What you are asked to do: Please repeat the lines below, exactly and only, from the one that holds "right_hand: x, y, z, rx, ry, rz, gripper" through the one that holds "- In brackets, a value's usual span".

Extracted data:
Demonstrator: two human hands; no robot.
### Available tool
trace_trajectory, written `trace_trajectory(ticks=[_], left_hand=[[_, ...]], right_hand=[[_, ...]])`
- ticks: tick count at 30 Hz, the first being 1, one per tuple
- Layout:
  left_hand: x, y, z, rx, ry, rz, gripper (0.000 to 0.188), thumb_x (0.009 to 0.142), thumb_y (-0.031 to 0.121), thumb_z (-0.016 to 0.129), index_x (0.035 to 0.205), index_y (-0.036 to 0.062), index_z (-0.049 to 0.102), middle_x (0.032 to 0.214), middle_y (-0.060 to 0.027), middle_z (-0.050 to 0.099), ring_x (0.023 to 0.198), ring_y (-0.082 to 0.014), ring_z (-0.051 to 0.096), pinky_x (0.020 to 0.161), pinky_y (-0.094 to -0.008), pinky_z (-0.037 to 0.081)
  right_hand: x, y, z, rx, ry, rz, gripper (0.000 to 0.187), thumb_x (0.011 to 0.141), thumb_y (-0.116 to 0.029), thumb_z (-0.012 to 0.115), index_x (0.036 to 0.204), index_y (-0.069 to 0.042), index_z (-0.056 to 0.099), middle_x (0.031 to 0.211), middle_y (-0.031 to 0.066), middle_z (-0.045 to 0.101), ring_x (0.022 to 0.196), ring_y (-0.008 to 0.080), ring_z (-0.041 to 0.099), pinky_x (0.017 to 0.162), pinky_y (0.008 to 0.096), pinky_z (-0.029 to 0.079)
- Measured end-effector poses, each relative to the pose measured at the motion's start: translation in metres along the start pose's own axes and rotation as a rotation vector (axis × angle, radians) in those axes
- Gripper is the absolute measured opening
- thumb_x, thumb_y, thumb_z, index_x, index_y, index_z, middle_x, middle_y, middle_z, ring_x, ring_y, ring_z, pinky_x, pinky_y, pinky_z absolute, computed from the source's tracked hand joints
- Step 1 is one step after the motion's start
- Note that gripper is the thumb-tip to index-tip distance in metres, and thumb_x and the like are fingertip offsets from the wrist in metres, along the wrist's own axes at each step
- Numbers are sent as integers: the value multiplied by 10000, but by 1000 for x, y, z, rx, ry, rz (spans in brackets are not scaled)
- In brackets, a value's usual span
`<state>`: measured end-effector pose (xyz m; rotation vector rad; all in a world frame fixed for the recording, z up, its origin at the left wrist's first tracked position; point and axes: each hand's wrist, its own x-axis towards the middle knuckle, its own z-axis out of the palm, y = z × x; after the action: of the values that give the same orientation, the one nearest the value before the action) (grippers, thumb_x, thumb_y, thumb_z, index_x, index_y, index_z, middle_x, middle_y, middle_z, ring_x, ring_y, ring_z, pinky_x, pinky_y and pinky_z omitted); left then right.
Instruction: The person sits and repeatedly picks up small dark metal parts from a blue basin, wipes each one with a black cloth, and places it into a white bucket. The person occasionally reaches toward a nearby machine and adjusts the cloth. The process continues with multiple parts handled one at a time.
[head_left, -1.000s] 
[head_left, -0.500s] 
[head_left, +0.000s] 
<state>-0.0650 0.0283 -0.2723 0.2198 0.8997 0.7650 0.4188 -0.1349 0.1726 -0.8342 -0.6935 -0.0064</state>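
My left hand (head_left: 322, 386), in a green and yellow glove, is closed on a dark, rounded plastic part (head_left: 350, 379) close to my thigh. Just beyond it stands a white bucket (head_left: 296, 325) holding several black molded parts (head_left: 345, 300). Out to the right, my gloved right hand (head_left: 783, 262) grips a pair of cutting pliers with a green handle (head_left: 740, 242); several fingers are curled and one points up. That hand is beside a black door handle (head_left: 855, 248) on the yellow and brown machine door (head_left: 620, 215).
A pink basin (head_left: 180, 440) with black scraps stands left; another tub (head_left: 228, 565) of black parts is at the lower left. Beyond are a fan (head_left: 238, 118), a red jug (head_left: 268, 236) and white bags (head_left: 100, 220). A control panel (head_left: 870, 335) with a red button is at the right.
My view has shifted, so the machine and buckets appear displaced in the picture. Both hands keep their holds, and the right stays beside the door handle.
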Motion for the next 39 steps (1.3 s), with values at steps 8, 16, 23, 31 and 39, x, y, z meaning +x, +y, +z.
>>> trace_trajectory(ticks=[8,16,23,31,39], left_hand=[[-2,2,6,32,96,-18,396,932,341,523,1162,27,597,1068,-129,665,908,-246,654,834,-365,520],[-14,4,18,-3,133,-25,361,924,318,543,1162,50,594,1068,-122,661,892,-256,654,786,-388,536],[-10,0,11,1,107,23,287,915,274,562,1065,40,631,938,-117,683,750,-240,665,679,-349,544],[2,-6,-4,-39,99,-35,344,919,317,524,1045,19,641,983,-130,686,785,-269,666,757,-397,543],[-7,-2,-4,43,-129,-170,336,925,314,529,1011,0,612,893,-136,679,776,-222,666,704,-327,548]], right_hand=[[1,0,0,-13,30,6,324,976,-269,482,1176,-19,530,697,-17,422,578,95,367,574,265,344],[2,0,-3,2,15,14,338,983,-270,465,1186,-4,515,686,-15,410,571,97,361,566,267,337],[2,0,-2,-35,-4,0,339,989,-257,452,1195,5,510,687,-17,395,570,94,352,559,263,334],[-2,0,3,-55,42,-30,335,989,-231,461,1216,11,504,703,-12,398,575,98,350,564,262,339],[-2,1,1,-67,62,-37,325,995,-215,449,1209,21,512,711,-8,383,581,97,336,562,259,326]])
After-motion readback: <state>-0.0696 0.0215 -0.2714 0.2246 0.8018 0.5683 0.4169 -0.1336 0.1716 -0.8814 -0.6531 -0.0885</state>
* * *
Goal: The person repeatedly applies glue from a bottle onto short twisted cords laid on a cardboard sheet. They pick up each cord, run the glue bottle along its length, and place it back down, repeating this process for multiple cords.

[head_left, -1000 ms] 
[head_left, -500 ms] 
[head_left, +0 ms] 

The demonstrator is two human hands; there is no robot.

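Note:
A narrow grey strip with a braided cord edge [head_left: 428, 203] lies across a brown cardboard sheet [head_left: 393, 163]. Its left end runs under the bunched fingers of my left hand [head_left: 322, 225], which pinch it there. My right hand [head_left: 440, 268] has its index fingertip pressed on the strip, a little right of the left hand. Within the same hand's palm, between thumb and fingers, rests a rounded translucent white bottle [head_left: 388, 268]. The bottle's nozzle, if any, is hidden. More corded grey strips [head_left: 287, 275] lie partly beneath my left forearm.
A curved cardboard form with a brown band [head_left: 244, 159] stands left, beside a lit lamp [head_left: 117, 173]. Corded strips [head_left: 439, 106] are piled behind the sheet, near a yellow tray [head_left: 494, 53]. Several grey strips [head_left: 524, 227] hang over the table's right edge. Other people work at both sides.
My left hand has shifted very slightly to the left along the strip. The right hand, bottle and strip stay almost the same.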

Answer to this exercise:
  right_hand: x, y, z, rx, ry, rz, gripper (0.000 to 0.187), thumb_x (0.011 to 0.141), thumb_y (-0.116 to 0.029), thumb_z (-0.012 to 0.115), index_x (0.036 to 0.204), index_y (-0.069 to 0.042), index_z (-0.056 to 0.099), middle_x (0.031 to 0.211), middle_y (-0.031 to 0.066), middle_z (-0.045 to 0.101), ring_x (0.022 to 0.196), ring_y (-0.008 to 0.080), ring_z (-0.041 to 0.099), pinky_x (0.017 to 0.162), pinky_y (0.008 to 0.096), pinky_z (-0.029 to 0.079)
- Measured end-effector poses, each relative to the pose measured at the motion's start: translation in metres along the start pose's own axes and rotation as a rotation vector (axis × angle, radians) in those axes
- Gripper is the absolute measured opening
- thumb_x, thumb_y, thumb_z, index_x, index_y, index_z, middle_x, middle_y, middle_z, ring_x, ring_y, ring_z, pinky_x, pinky_y, pinky_z absolute, computed from the source's tracked hand joints
- Step 1 is one step after the motion's start
- Note that gripper is the thumb-tip to index-tip distance in metres, and thumb_x and the like are fingertip offsets from the wrist in metres, along the wrist's own axes at each step
- Numbers are sent as integers: the value multiplied by 10000, but by 1000 for x, y, z, rx, ry, rz (spans in brackets are not scaled)
- In brackets, a value's usual span

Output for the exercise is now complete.